For this exercise, copy all the data exactly and include none of the pictures.
THE INPUT START
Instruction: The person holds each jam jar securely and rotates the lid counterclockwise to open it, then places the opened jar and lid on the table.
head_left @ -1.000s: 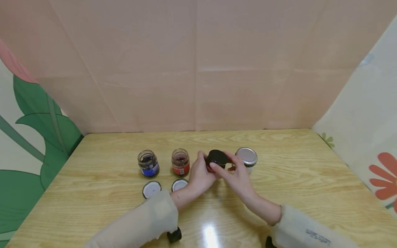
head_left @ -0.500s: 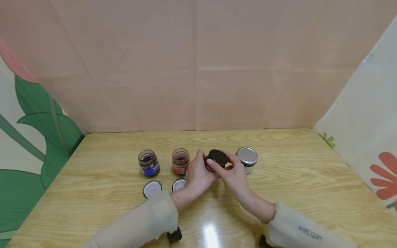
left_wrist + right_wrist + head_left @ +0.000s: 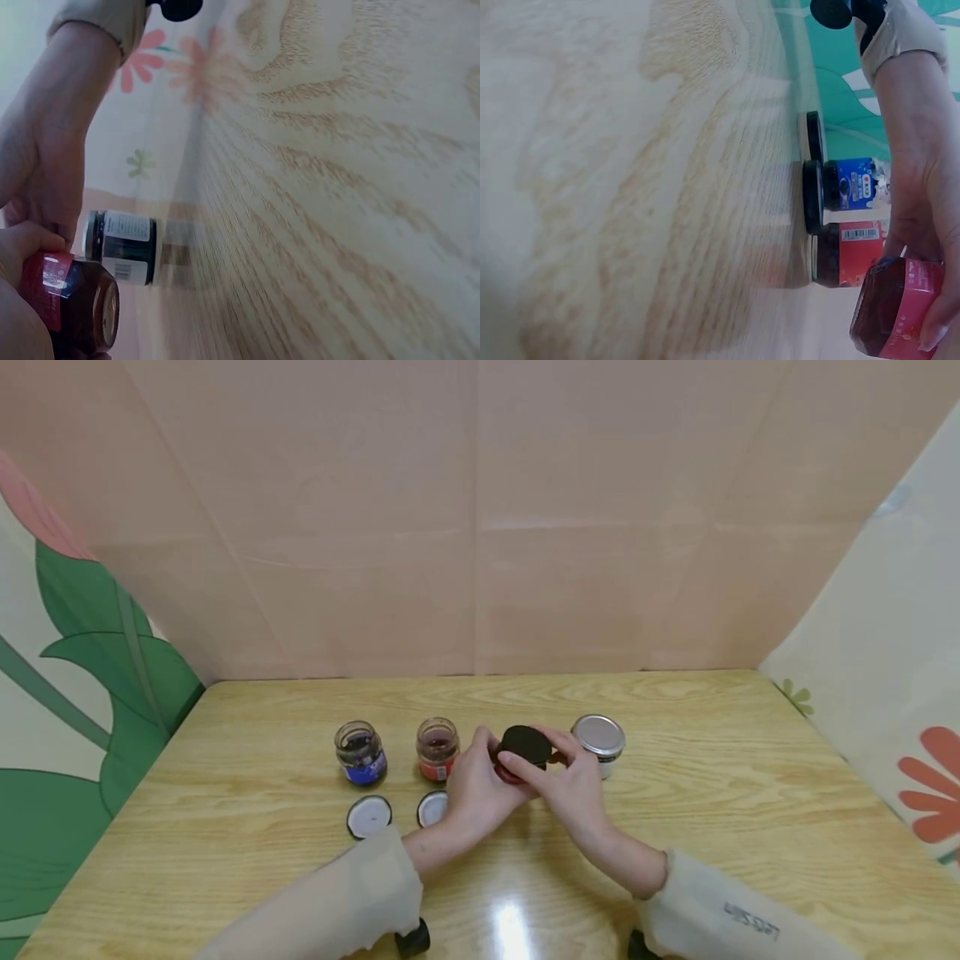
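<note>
Right sleeve (image 3: 720,902) shifted inward, forearms (image 3: 435,845) angled together, left hand (image 3: 480,785) gripping jar (image 3: 896,307) — right hand (image 3: 573,781) pinching lid (image 3: 527,744) (black)

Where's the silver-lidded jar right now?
In the head view, the silver-lidded jar stands upright on the table, right of the held black-lidded jar and partly hidden behind the right hand.
</note>
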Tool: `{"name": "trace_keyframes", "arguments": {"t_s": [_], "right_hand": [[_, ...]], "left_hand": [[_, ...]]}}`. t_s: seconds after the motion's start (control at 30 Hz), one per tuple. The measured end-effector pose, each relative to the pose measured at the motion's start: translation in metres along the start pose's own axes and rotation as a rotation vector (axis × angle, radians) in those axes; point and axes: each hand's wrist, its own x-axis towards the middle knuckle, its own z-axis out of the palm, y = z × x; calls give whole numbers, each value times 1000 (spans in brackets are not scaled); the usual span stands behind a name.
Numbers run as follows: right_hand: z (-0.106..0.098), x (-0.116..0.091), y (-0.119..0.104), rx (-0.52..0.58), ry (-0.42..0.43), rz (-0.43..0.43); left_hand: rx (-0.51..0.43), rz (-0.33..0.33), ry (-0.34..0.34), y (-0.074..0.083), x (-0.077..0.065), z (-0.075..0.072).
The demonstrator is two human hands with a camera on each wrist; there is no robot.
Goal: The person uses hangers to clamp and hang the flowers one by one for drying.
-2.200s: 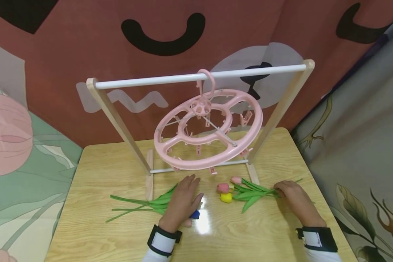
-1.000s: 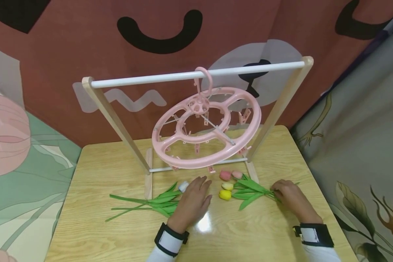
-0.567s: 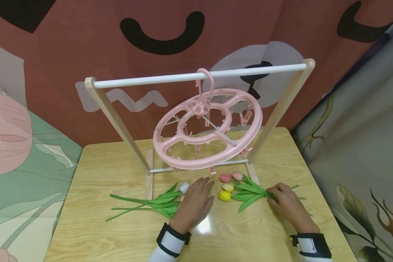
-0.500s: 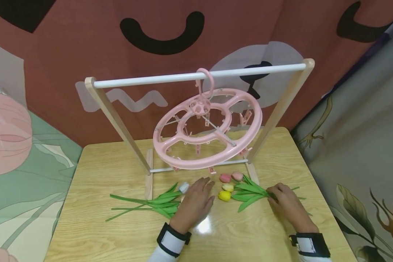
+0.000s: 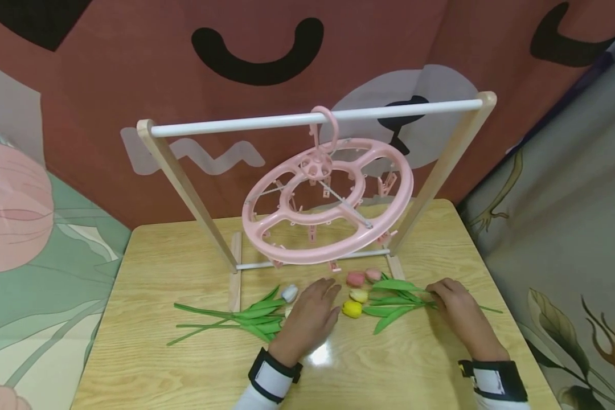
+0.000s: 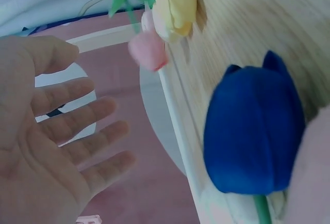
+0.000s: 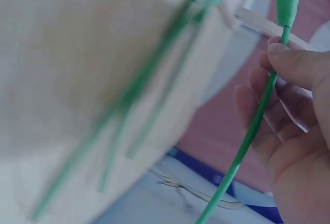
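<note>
In the right wrist view my right hand (image 7: 294, 105) pinches the green stem (image 7: 246, 141) of one artificial tulip between thumb and fingers. Its bloom is outside that view. In the head view the hand is at the stem end of the right bunch, whose blooms are a dark pink tulip (image 5: 355, 278), a light pink tulip (image 5: 373, 275), a pale yellow tulip (image 5: 359, 295) and a bright yellow tulip (image 5: 352, 309). My left hand (image 5: 310, 319) hovers with spread fingers over the blooms of the left bunch, partly hiding them. A white tulip (image 5: 289, 293) and a blue tulip (image 6: 255, 131) lie there.
Behind the hands a wooden rack with a white rod (image 5: 236, 125) stands on the table (image 5: 148, 256). A pink round clip hanger (image 5: 333, 250) hangs tilted from the rod, with several pink clips (image 5: 386, 183). Green stems (image 5: 200, 310) point left. A patterned curtain (image 5: 236, 193) hangs behind.
My right hand first gathered the bunch's stems; now it has shifted right and raised one stem apart from the others. The left hand moved slightly right, uncovering the white tulip.
</note>
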Motion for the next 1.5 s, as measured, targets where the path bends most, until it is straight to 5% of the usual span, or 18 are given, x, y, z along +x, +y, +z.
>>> {"name": "trace_keyframes", "arguments": {"t_s": [0.4, 0.63, 0.97, 1.5], "right_hand": [[-49, 41, -15, -64, 94, -149], [-75, 55, -36, -113, 74, -208], [-96, 70, -65, -139, 86, -291], [-114, 85, -101, -170, 72, -423]], "left_hand": [[-31, 173, 142, 16, 13, -10], [104, 275, 253, 27, 27, -14], [166, 202, 227, 38, 48, -20], [181, 187, 400, 43, 55, -21]]}}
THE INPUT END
TASK OUTPUT >>
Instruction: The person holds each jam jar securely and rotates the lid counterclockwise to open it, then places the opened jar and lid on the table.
head_left @ -1.000s: 
head_left @ -0.500s: 
left_wrist + right_wrist + head_left @ +0.000s: 
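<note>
Right sleeve (image 3: 720,902) shifted inward, forearms (image 3: 435,845) angled together, left hand (image 3: 480,785) gripping jar (image 3: 896,307) — right hand (image 3: 573,781) pinching lid (image 3: 527,744) (black)

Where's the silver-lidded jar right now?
In the head view, the silver-lidded jar stands upright on the table, right of the held black-lidded jar and partly hidden behind the right hand.
</note>
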Tool: `{"name": "trace_keyframes", "arguments": {"t_s": [_], "right_hand": [[_, ...]], "left_hand": [[_, ...]]}}`. t_s: seconds after the motion's start (control at 30 Hz), one per tuple. The measured end-effector pose, each relative to the pose measured at the motion's start: translation in metres along the start pose's own axes and rotation as a rotation vector (axis × angle, radians) in those axes; point and axes: each hand's wrist, its own x-axis towards the middle knuckle, its own z-axis out of the palm, y = z × x; calls give whole numbers, each value times 1000 (spans in brackets are not scaled); the usual span stands behind a name.
Numbers run as follows: right_hand: z (-0.106..0.098), x (-0.116..0.091), y (-0.119..0.104), rx (-0.52..0.58), ry (-0.42..0.43), rz (-0.43..0.43); left_hand: rx (-0.51..0.43), rz (-0.33..0.33), ry (-0.34..0.34), y (-0.074..0.083), x (-0.077..0.065), z (-0.075..0.072).
The demonstrator is two human hands with a camera on each wrist; there is no robot.
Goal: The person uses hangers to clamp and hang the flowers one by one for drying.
-2.200s: 
-1.000s: 
-0.567s: 
-0.500s: 
+0.000s: 
+0.000s: 
+0.000s: 
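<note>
In the right wrist view my right hand (image 7: 294, 105) pinches the green stem (image 7: 246, 141) of one artificial tulip between thumb and fingers. Its bloom is outside that view. In the head view the hand is at the stem end of the right bunch, whose blooms are a dark pink tulip (image 5: 355, 278), a light pink tulip (image 5: 373, 275), a pale yellow tulip (image 5: 359, 295) and a bright yellow tulip (image 5: 352, 309). My left hand (image 5: 310, 319) hovers with spread fingers over the blooms of the left bunch, partly hiding them. A white tulip (image 5: 289, 293) and a blue tulip (image 6: 255, 131) lie there.
Behind the hands a wooden rack with a white rod (image 5: 236, 125) stands on the table (image 5: 148, 256). A pink round clip hanger (image 5: 333, 250) hangs tilted from the rod, with several pink clips (image 5: 386, 183). Green stems (image 5: 200, 310) point left. A patterned curtain (image 5: 236, 193) hangs behind.
My right hand first gathered the bunch's stems; now it has shifted right and raised one stem apart from the others. The left hand moved slightly right, uncovering the white tulip.
</note>
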Motion for the next 1.5 s, as measured, targets where the path bends most, until it is straight to 5% of the usual span, or 18 are given, x, y, z along +x, +y, +z.
>>> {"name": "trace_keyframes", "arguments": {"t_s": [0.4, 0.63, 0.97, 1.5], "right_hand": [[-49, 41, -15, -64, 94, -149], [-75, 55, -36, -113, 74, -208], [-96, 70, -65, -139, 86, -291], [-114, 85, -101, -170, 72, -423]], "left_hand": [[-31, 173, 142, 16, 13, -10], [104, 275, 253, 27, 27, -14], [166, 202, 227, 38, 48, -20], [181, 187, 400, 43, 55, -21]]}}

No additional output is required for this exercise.